In September 1991, Walford got to put his theories to the test on people for two years. He was one of eight people sealed inside Biosphere 2, a 1.3-hectare self-sustaining ecological system. When the team found they could not grow as much food as they had expected to, Walford persuaded the others to try his calorie-restricted diet.

Walford published Beyond the 120-Year Diet: How to Double Your Vital Years in 2000, in which he brought together his 20 years of research into caloric restriction and life extension for a mass audience. It's seen as the definitive book on how to implement a calorie-restricted diet.

Walford died four years later of respiratory failure, a complication of amyotrophic lateral sclerosis (ALS).
When to implement a restricted calorie diet?

Some research suggests that the effects of caloric restriction are muted the older the animal is. Improvements in lifespan were far less significant when rats were older than 18 months.

A study released in January 2009, suggested that caloric restriction works — but only if you're an obese mouse. That study suggested that for lean mice, and possibly for lean humans, caloric restriction may be a "pointless, frustrating and even dangerous exercise."

"Your energy expenditure and your energy intake should be in balance," lead researcher Raj Sohal of the University of Southern California said. "It's as simple as that. And how do you know that? By gain or loss of weight.

"The whole thing is very commonsensical."

'Your energy expenditure and your energy intake should be in balance'—Raj Sohal

In an earlier study, Sohal reported that caloric restriction begun in older mice actually shortened life span.

Two studies released days apart in July 2009 came to different conclusions on the benefits of caloric restriction.
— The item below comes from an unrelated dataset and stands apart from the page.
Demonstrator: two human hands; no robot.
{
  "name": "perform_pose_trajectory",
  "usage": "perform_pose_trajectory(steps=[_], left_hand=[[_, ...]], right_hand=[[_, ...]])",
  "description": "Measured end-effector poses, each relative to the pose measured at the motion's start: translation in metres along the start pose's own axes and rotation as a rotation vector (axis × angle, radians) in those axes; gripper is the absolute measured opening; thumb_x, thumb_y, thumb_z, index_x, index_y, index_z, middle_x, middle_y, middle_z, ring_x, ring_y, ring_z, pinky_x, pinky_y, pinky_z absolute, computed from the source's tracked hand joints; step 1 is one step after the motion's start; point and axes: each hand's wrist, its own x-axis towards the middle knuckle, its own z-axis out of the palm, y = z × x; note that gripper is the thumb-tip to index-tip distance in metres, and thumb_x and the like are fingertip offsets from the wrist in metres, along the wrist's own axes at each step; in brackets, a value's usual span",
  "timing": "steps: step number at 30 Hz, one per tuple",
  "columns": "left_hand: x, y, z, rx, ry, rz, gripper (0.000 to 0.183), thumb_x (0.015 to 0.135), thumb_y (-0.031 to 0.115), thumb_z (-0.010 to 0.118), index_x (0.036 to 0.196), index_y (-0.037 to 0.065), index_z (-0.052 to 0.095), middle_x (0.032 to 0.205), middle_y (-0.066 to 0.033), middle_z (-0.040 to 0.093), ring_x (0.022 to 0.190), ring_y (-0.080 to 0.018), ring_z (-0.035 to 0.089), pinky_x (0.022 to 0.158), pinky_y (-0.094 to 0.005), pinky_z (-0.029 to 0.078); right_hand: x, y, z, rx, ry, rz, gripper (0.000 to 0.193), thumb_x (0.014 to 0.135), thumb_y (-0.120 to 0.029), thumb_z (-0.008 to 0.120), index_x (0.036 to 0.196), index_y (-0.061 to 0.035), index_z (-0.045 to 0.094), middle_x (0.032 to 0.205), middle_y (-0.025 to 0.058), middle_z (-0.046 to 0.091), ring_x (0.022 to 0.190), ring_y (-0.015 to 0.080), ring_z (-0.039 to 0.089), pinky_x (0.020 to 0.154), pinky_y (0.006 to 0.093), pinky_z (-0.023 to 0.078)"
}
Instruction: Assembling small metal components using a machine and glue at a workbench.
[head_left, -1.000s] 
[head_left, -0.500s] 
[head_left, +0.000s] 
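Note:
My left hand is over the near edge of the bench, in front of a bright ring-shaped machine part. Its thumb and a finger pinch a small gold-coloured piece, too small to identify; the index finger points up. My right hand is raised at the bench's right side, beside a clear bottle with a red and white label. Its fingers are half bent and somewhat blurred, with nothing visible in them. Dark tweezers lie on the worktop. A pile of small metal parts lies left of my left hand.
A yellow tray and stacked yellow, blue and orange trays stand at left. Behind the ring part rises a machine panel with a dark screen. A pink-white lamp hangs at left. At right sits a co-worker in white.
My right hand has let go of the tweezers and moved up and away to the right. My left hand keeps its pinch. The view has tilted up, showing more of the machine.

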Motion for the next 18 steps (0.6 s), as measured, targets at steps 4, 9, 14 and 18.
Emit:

The first, involving rhesus monkeys studied by a team at the University of Wisconsin, found that a nutritious but reduced-calorie diet blunts aging and significantly delays the onset of such age-related disorders as cancer, diabetes, cardiovascular disease and brain atrophy.
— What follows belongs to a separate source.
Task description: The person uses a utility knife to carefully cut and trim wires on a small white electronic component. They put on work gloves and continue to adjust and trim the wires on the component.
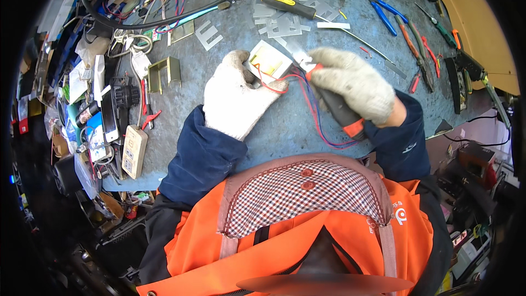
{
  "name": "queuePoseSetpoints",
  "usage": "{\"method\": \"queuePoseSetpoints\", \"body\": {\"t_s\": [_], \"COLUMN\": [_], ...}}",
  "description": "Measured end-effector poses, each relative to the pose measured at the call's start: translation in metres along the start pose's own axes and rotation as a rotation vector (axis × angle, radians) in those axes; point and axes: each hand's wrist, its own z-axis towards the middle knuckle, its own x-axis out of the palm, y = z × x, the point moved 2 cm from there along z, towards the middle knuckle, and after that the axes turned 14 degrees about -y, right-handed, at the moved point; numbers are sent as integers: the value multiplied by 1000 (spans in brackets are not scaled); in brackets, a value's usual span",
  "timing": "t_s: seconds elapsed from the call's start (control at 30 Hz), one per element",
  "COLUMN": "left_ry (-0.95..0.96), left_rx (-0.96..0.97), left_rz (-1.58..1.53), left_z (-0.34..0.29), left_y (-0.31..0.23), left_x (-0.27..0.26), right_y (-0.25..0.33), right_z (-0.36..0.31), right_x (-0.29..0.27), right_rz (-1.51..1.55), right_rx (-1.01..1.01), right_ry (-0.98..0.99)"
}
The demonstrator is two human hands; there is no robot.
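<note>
Your left hand (234,94), in a white knit glove, is clamped on a small transformer (267,61) with a yellowish top, pinning it to the grey bench (219,126) — thumb on its near side, fingers wrapped over the far side. Your right hand (353,82), gloved the same way, is clenched round the dark handle of a knife-like tool (339,111) with an orange butt; its flat metal blade (296,50) points up and to the left, with its tip just beside the transformer's right edge. Red and blue wires (309,104) trail from the transformer, pass under your right hand and loop back toward your body.

Just beyond both hands lie scattered E-shaped metal plates (285,24) and a yellow-and-black screwdriver (287,5). Well to the right of your right hand sit blue-handled pliers (383,13) and orange-handled pliers (413,41). To the left of your left hand stands a brass-coloured metal bracket (164,71), and further left a beige power strip (134,151) near the bench edge.
</note>
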Motion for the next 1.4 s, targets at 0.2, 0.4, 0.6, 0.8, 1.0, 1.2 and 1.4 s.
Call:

The lead researcher was Richard Weindruch, Dr. Roy Walford's former student and now a professor of medicine in the University of Wisconsin School of Medicine and Public Health.
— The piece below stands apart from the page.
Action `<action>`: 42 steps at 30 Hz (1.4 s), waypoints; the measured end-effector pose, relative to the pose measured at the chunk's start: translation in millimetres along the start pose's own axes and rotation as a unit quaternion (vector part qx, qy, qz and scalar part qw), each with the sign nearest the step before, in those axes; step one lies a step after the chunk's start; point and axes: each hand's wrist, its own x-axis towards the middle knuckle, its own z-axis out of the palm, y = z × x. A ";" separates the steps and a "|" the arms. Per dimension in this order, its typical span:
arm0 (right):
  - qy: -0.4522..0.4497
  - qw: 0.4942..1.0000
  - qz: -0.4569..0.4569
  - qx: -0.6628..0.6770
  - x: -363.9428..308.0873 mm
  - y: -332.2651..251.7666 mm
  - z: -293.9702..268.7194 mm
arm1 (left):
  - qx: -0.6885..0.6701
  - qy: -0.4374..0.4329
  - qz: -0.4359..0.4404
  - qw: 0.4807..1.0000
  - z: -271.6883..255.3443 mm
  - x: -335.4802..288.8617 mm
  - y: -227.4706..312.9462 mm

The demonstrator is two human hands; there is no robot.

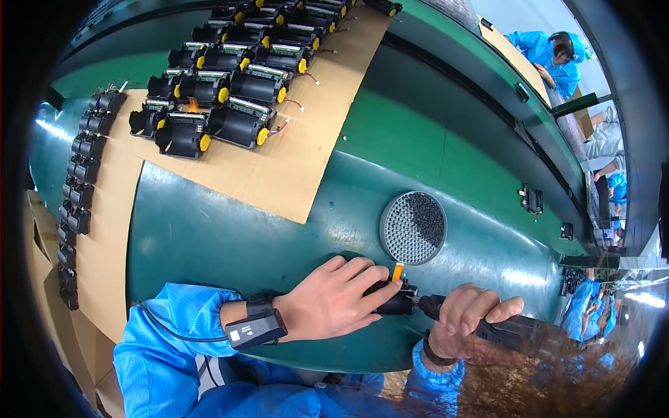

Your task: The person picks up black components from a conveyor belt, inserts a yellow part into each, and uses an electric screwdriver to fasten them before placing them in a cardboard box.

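A black plastic housing [400,302] with an orange flex cable [398,271] sticking up lies on the green bench top. My left hand [333,297] is closed around its left side and holds it against the bench. In my right hand [468,311] is a black power screwdriver [516,331], gripped with the fingers wrapped round its body. Its tip meets the right end of the housing; the exact contact point is too small to make out. Just beyond the housing stands a round grey dish [399,245], with small black screws [426,214] heaped on its far right side.
Rows of black housings [182,137] with yellow parts and thin wires cover a cardboard sheet [289,198] at the far left. More black units [83,171] line the left edge. Several co-workers in blue, one person [557,56] at the far right, sit beyond the bench.
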 end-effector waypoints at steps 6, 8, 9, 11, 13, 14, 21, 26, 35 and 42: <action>0.003 1.000 0.014 -0.003 -2.3 4.0 -1.6 | -0.002 -0.002 -0.002 1.000 0.6 0.3 0.1; 0.007 1.000 0.013 -0.012 -2.4 5.3 -1.8 | -0.003 -0.005 -0.003 1.000 0.5 0.7 -0.4; 0.006 1.000 0.013 -0.011 -2.0 6.3 -2.1 | -0.001 -0.007 -0.004 1.000 -0.1 0.6 -0.2; -0.009 1.000 0.016 -0.007 -0.8 8.4 -2.8 | -0.001 -0.007 -0.005 1.000 -1.1 0.3 -0.2; -0.002 1.000 0.017 -0.010 -1.7 8.6 -0.8 | -0.003 -0.007 -0.005 1.000 -0.4 -0.1 0.1; 0.006 1.000 0.017 -0.013 -2.3 8.8 0.2 | -0.004 -0.006 -0.005 1.000 -0.2 -0.1 0.3; -0.027 1.000 0.003 -0.006 -6.9 15.1 -7.1 | -0.004 0.011 0.004 1.000 2.0 -0.5 -0.3; -0.024 1.000 0.015 -0.009 -6.3 15.2 -7.0 | -0.006 0.001 -0.002 1.000 0.3 1.1 1.3; -0.101 0.993 0.026 -0.052 1.1 11.2 -4.0 | -0.004 -0.005 -0.007 1.000 1.3 1.5 1.2; 0.022 1.000 -0.014 -0.001 25.0 -7.3 -2.3 | 0.005 -0.003 -0.005 1.000 -1.5 -1.3 0.7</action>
At the end of a 20-year long study, half the rhesus monkeys that were allowed to eat what they wanted were still alive. Of the monkeys on calorie-restricted diets, 80 per cent were still living.

The second study, from the Stanford University School of Medicine, found that fruit flies on restricted calorie diets were less able to fend off some infections than flies on normal diets. The researchers concluded that "diet restriction can have complex effects on the realized immune response of a diet-restricted animal."

The findings echoed those of a study released in November 2008, which found that restricting calories may make it tougher to fend off illness, at least if you're a mouse.
But does it work with people?

Researchers have had difficulty trying to determine whether these studies will translate to gains for humans. They've debated over questions like:

* Do you study the effects of caloric restriction on lean or overweight people?
* Will the results vary depending on the age of people when they begin a restricted diet?
* Is caloric restriction expending more calories than eaten or eating fewer calories?

The Calorie Restriction Society was set up in 1994 by scientists involved in research into the goal of extending lifespans by reducing calories consumed.

The group warns that caloric restriction is not something that an adult can just jump into. It's not a diet. The society notes that early research has shown that caloric restriction doesn't extend lifespan when started in adult animals later in life, and may even shorten lifespan. It suggests implementing caloric restriction gradually over a year or two.

There's still no definitive evidence that drastically cutting caloric intake will allow people to live healthy lives for a longer period of time. The Calorie Restriction Society started collecting data from its members and other volunteers in 1997, as part of its effort to back up its claims with solid research.

While it's easy to control what an animal eats in a lab, it's a different matter when you're dealing with people who have a wide variety of easily available food.

It could take decades for today's research subjects to generate useful information.